Session Summary: Land-Agriculture Application

    Chair/s:  J.S. Lee/ S. Quegan

    Session papers:
    All papers in this session dealt with classification and segmentation techniques using polarimetric SAR data.
    · A common data set used in several papers is the AIRSAR P-, L-, C-Band polarimetric SAR data of Flevoland, The Netherlands, but the EMISAR multitemporal C and L-band dataset from Denmark is a very important data holding.
    · A new classification scheme (Dr. Hoekman), that transforms the covariance matrix into 9 intensity components, produces results with high classification rate as claimed by the authors.  This algorithm uses segmented data and a model for class statistics (not just the Wishart distribution, which is suitable for field statistics).  The results were obtained on the particular Flevoland test site and further verification of the high classification rate and robustness is required on other test sites.
    · Three principal classification approaches were used: hierarchical decision trees (T. Le Toan, S. Quegan and H. Skriver), feature-based ML and the Wishart classifier (J.S. Lee, E. Pottier and L. Ferro-Famil), the latter two perhaps linked to an ISODATA algorithm (as done in the paper by Quegan et al.).  The Flevoland data indicated that both techniques have their merits, depending on the crop conditions and hence period in the growing season.
    · Pixel-based, (GIS) area-based and (automatic) segmentation-based methods were used. Pixel-based methods give good results when state-of-the-art filters are used. The best results used area-based methods; a number of methods are available to segment polarimetric images.
    · Partial polarimetric data (dual polarizations) can be used to separate winter from spring crops, although the best separation used the HH-VV correlation coefficient.
    · A POLSAR analysis and classification software package: POLSAR PRO, contains very up-to-date algorithms.  This package is developed by University of Rennes under the supervision of E. Pottier.  This software package is free.
    · The paper by X. Blaes was cancelled.

    Roundtable Discussion
    1. Is fully polarimetric data necessary? Which frequency is the best for land-agriculture applications?

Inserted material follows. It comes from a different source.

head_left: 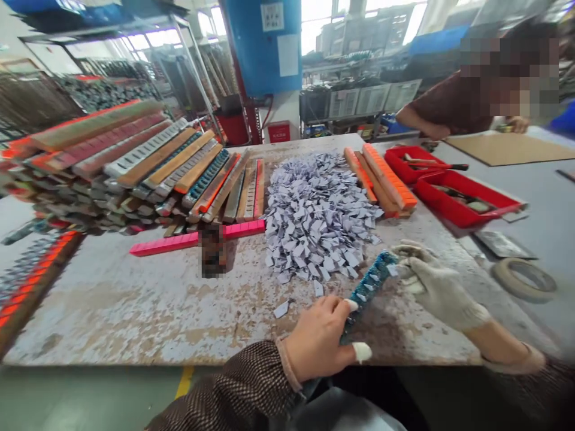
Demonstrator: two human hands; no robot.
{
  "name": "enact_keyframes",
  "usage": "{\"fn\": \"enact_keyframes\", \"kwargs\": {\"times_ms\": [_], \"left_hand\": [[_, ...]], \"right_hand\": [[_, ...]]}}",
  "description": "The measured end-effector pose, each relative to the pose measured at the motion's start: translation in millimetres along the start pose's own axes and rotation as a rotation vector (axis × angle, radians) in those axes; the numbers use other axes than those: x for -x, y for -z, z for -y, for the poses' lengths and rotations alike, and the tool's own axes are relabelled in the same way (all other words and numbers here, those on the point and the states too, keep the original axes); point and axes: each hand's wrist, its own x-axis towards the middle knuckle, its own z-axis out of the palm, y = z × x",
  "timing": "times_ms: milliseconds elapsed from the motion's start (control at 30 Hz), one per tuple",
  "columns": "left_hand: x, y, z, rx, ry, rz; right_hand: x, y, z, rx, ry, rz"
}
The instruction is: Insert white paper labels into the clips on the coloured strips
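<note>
My left hand (321,338), bare but for white covers on two fingertips, is closed around the near part of a blue-green slotted bar (369,284). Small pale pieces stand up out of several of the bar's slots. In a white glove, my right hand (431,284) is closed at the bar's far end, its fingertips pinching a small flat white piece (392,270). Just beyond the bar lies a heap of similar angular white pieces (314,209). One loose white piece (281,309) rests on the worn table (148,311), left of the bar.
Slotted and wooden bars (148,161) are stacked at the left. A pink bar (171,243) lies before them. Orange bars (389,176) flank the heap's right side. Red trays (467,197) with tools and a tape roll (524,279) sit farther right. Another person (458,102) works across the table.
</note>
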Motion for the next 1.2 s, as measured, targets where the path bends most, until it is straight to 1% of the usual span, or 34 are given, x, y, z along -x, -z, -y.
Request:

    Yes, fully polarimetric data is necessary for land-agriculture applications.  There was some discussion about the relative merits of L-band (Lee’s view) or C-band (Quegan et al.’s opinion).  However, L-band is preferred also for other applications such as sea ice and forest (Lee’s opinion).

    2. How to verify the high classification rate of Dr. Hoekman’s classification algorithm and other algorithms?

    Recommend establishing common data sets for evaluating classification algorithms. Their purpose is to test robustness (transferability) of algorithms and to compare algorithms.
    · The Flevoland data used by many papers in this session has some merits for this purpose, but has rather special properties and cannot be considered typical even of European agriculture. Data sets from other sites are needed.
    · Multi-temporal data are needed to evaluate the classification capabilities at various crop growth stages.
    · Training sets together with well-defined and trustworthy ground data need to be pre-defined for classification evaluation and for fair comparisons of algorithms (Quegan’s comment: this depends on the training strategy, which might be algorithm specific).
    · The rules for comparison need to be clearly stated, e.g., no tweaking of parameters, full processing chain specified and transferable, training and learning process fully specified, etc...
    · Computational efficiency is another important comparison for operational application.
    As well as providing procedures for evaluating and comparing algorithms, effort must go into understanding WHY the best algorithms are the best.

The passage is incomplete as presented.